• TASK GOAL:
Among the lines below, take the one holding "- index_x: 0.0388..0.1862", the one holding "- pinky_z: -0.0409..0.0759", and all lines between them. Set them down exactly.
====== GIVEN ENTRIES
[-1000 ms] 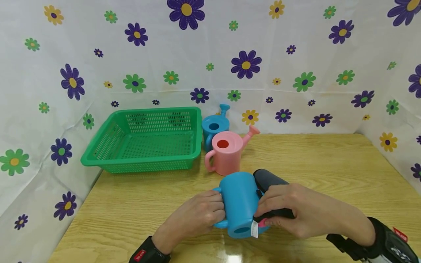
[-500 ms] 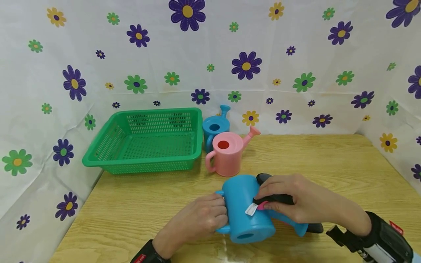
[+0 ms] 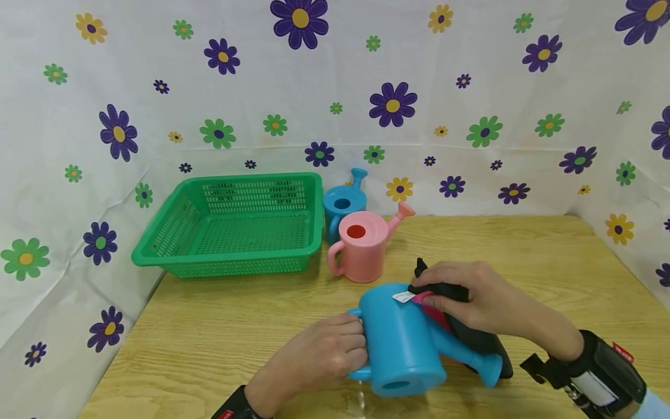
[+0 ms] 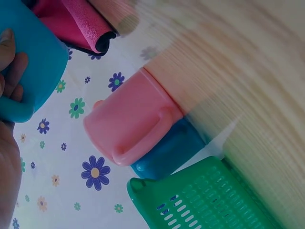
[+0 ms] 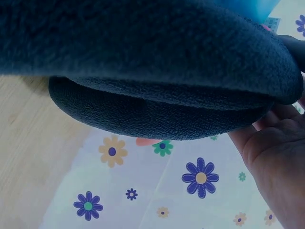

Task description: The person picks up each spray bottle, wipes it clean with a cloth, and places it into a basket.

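My left hand [image 3: 330,349] grips the handle of a blue watering can [image 3: 400,343], which is tipped so its top opening faces toward me and its spout points right. With my right hand [image 3: 466,297] I pinch a folded cloth [image 3: 471,331], dark grey on one side and pink on the other, with a white tag [image 3: 403,297] at its edge. The cloth lies against the can's far right side, behind the spout. In the right wrist view the dark cloth [image 5: 157,95] fills the upper half. The left wrist view shows its pink side [image 4: 76,21] beside the can.
A pink watering can [image 3: 361,250] stands upright behind the held one, with another blue watering can [image 3: 335,203] behind it. To their left is a green perforated basket [image 3: 235,265]. A flowered cloth backdrop [image 3: 335,75] closes off the back and left of the wooden table [image 3: 235,326].
My right hand has moved the cloth along the can's side, away from me, and more of the cloth now hangs behind the spout. The can has shifted slightly right and toward me.
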`<state>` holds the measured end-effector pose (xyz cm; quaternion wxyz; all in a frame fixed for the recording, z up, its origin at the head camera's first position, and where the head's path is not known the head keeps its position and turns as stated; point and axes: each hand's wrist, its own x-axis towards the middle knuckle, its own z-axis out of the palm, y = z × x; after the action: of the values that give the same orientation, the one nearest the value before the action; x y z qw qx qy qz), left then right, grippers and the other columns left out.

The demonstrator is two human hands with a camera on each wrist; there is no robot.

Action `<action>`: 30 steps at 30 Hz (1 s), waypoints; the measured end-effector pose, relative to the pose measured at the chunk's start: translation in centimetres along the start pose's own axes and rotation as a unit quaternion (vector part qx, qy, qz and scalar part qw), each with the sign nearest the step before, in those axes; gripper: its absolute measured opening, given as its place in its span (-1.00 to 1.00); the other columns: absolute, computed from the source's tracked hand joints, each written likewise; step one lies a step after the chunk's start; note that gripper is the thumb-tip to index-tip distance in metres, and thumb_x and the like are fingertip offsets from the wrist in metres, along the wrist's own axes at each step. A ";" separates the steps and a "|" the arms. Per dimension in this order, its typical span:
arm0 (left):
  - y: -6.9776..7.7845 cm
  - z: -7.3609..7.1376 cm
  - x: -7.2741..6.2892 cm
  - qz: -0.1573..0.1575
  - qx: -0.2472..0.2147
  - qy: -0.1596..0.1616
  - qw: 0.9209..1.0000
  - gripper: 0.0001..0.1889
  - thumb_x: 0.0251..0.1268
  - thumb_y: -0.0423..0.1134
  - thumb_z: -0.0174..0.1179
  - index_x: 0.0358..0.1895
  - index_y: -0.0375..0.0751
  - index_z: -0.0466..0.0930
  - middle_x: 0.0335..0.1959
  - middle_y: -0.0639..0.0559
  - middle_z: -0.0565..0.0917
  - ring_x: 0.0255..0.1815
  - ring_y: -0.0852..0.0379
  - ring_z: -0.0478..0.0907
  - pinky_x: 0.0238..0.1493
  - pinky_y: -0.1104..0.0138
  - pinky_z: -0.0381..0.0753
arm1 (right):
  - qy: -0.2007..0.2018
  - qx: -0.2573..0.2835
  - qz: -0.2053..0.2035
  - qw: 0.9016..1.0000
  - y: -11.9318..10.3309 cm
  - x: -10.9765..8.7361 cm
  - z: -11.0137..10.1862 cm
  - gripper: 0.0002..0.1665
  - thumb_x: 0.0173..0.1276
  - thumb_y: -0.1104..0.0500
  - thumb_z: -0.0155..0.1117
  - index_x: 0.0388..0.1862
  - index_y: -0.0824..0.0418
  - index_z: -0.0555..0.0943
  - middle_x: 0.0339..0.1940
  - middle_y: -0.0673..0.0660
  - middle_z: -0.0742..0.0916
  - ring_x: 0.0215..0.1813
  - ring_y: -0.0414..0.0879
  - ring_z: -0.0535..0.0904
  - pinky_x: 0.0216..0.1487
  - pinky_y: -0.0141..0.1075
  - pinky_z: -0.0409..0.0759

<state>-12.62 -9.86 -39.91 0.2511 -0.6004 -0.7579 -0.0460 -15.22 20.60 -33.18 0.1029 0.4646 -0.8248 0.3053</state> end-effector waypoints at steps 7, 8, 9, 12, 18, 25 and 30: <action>0.1 -0.3 0.1 0.000 0.005 -0.003 1.000 -0.71 0.27 -0.35 0.32 -0.53 0.02 0.45 -0.50 0.25 0.53 -0.32 0.28 0.41 -0.03 0.44 0.42 | 0.025 -0.045 0.023 0.998 0.2 0.1 0.0 -0.58 0.15 0.38 0.53 -0.04 0.10 0.65 -0.12 -0.06 0.80 -0.11 -0.18 0.77 -0.06 -0.21 0.77; 0.2 -0.3 0.1 0.002 0.007 -0.003 1.000 -0.71 0.27 -0.34 0.32 -0.53 0.02 0.45 -0.50 0.26 0.53 -0.32 0.28 0.42 -0.03 0.44 0.42 | 0.029 -0.051 0.025 0.998 0.3 0.2 0.1 -0.59 0.13 0.38 0.55 -0.08 0.10 0.64 -0.15 -0.07 0.79 -0.13 -0.19 0.75 -0.08 -0.22 0.77; 0.2 -0.4 0.1 0.002 0.007 -0.005 1.000 -0.71 0.28 -0.32 0.34 -0.53 0.02 0.45 -0.50 0.26 0.54 -0.32 0.28 0.42 -0.02 0.45 0.42 | 0.033 -0.058 0.027 0.997 0.3 0.2 0.1 -0.60 0.11 0.37 0.56 -0.11 0.09 0.63 -0.18 -0.09 0.78 -0.15 -0.22 0.74 -0.10 -0.24 0.76; 0.3 -0.5 0.2 0.002 0.005 -0.003 1.000 -0.71 0.30 -0.29 0.35 -0.52 0.02 0.45 -0.49 0.26 0.55 -0.31 0.28 0.43 -0.01 0.45 0.43 | 0.044 -0.079 0.041 0.995 0.3 0.2 0.2 -0.63 0.08 0.33 0.58 -0.21 0.07 0.60 -0.27 -0.12 0.72 -0.26 -0.30 0.64 -0.23 -0.35 0.71; 0.3 -0.7 0.3 0.011 0.018 0.010 1.000 -0.70 0.27 -0.33 0.34 -0.53 0.03 0.42 -0.50 0.26 0.51 -0.31 0.29 0.43 -0.01 0.45 0.42 | 0.059 -0.054 0.074 0.994 0.3 0.4 0.6 -0.66 0.20 0.34 0.48 -0.13 0.15 0.54 -0.40 -0.08 0.66 -0.47 -0.45 0.45 -0.51 -0.51 0.49; 0.3 -0.7 0.2 -0.003 0.003 -0.005 1.000 -0.70 0.29 -0.33 0.31 -0.53 0.03 0.43 -0.50 0.26 0.50 -0.30 0.29 0.41 -0.02 0.45 0.40 | 0.030 -0.022 0.047 0.998 0.1 0.3 0.1 -0.66 0.27 0.42 0.36 -0.02 0.12 0.72 -0.31 -0.09 0.75 -0.40 -0.40 0.49 -0.45 -0.52 0.47; 0.0 -0.8 0.1 -0.008 -0.012 -0.012 1.000 -0.71 0.33 -0.26 0.34 -0.52 0.03 0.45 -0.49 0.26 0.52 -0.31 0.29 0.41 -0.03 0.45 0.40 | -0.130 0.011 0.144 0.981 -1.2 0.3 -1.9 -0.32 0.31 0.22 0.37 0.42 0.01 0.48 0.22 0.01 0.66 0.09 -0.13 0.60 -0.01 -0.19 0.71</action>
<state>-12.35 -10.03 -39.14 0.2343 -0.5975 -0.7652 -0.0500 -14.56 21.11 -31.03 -0.0550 0.3776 -0.8862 0.2628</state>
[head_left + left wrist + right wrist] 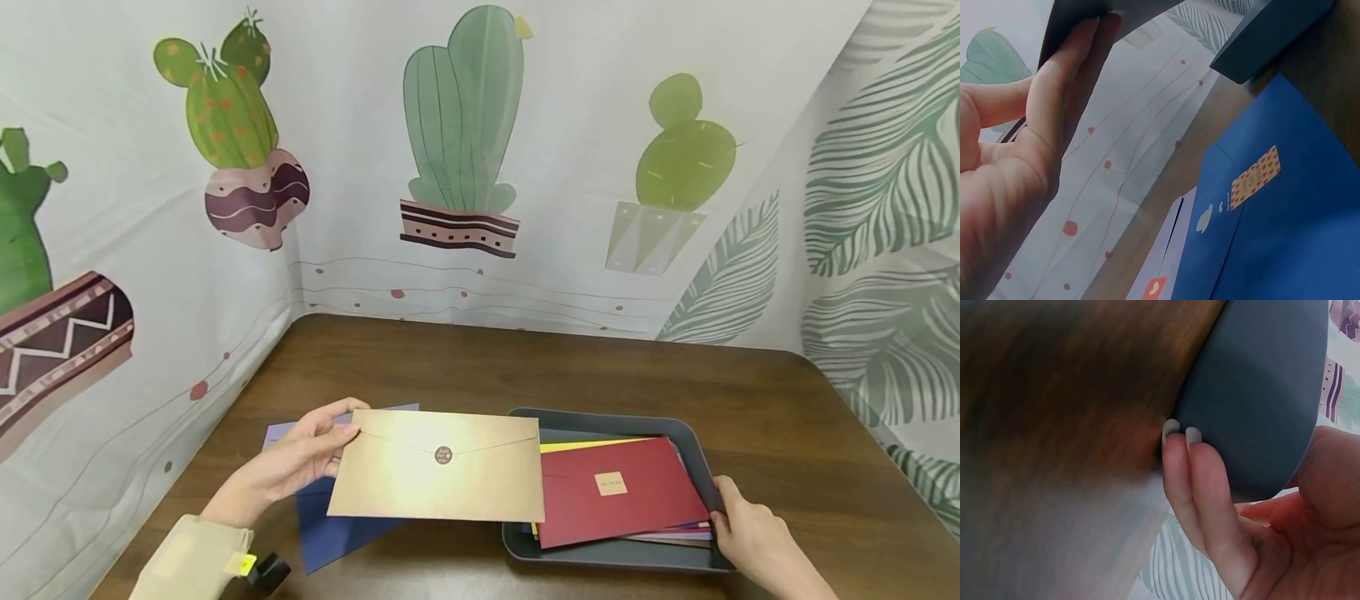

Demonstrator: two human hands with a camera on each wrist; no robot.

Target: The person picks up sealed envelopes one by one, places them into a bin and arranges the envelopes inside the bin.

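Note:
My left hand (300, 457) pinches the left edge of a gold envelope (405, 492), thumb in front and fingers behind. The envelope is raised, its flap side with a round dark seal facing me; its right end overlaps the tray's left side. With my right hand (759, 533) I grip the right wall of a dark grey tray (686, 433); in the right wrist view, fingers (1210, 481) press its outside. A red envelope (652, 500) with a square label lies on top of several others in the tray. Beneath my left hand lies a blue envelope (1297, 200), partly hidden in the head view.
A lavender envelope (1160, 269) lies partly under the blue one on the brown wooden table (465, 358). A yellow envelope (585, 445) shows beneath the red one. White cloth (360, 167) printed with cacti and leaves hangs behind and beside the table.

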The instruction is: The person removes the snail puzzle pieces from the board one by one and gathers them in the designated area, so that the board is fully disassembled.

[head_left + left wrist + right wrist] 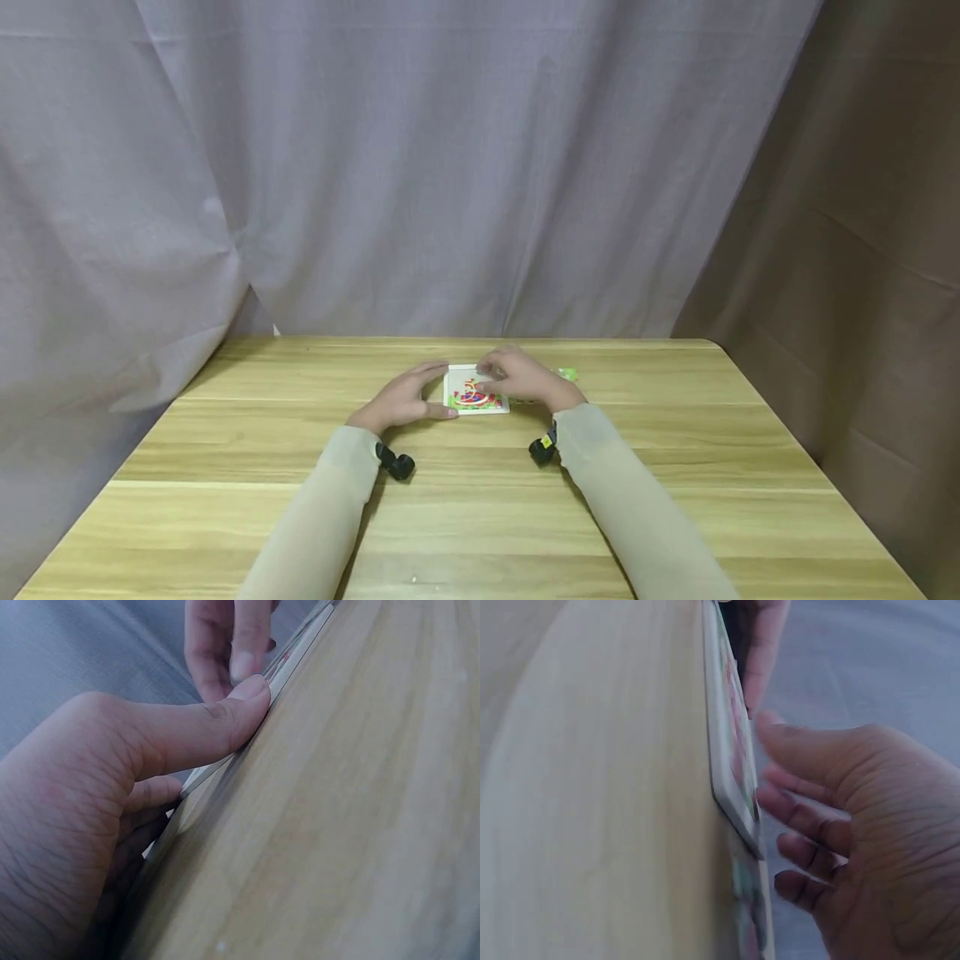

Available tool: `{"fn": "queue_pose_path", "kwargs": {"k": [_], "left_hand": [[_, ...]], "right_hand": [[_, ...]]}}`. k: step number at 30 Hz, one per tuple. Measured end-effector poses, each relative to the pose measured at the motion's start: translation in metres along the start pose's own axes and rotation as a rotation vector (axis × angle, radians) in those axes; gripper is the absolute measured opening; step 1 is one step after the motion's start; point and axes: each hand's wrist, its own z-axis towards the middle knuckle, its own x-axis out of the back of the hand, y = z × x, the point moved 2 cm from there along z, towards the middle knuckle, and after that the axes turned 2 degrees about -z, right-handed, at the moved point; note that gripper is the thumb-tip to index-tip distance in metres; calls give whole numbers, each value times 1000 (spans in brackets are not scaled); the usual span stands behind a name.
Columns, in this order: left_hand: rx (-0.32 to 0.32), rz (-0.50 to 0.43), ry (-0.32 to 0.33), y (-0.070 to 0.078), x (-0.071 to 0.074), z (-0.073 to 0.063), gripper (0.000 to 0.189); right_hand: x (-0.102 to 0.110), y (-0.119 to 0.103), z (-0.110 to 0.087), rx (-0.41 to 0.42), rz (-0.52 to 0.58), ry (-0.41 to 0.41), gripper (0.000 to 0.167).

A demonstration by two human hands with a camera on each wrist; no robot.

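A small white-framed puzzle board (455,409) lies flat on the table, with a red, white, blue and green picture over its lower part and a plain grey upper part. My left hand (405,400) grips it at the left side; in the left wrist view the thumb (217,724) presses on its near edge. My right hand (521,377) is over the board's right side. In the right wrist view its thumb (802,746) and bent fingers stand apart, and I see nothing between them. The right hand hides part of the board.
Green, colourful flat pieces (567,374) lie right of the board, partly behind the right hand; the right wrist view shows some colourful ones (744,900) beside the frame. The wooden table (480,517) ends at a grey curtain (450,167). Both wrists carry small black cameras (401,467).
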Motion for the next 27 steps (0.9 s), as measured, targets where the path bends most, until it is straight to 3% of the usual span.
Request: {"fn": "queue_pose_path", "kwargs": {"k": [10,27], "left_hand": [[3,-2,12,0,-1,0,104],[-7,-7,9,0,-2,0,103]], "right_hand": [[-13,-1,8,-18,-28,5,38],[-15,-9,7,-43,25,33,29]]}}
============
• RESPONSE:
  - index_x: 0.0388..0.1862
  - index_y: -0.0824..0.0418
  - index_z: -0.0555..0.0943
  - middle_x: 0.0339..0.1940
  - middle_y: -0.0673..0.0660
  - middle_z: -0.0742..0.0916
  - ring_x: 0.0215..0.1813
  - ring_y: -0.0414..0.0879
  - ring_z: -0.0535..0.0904
  - pinky_x: 0.0216..0.1487
  - pinky_y: -0.0141..0.1075
  - pinky_z: -0.0409..0.0759

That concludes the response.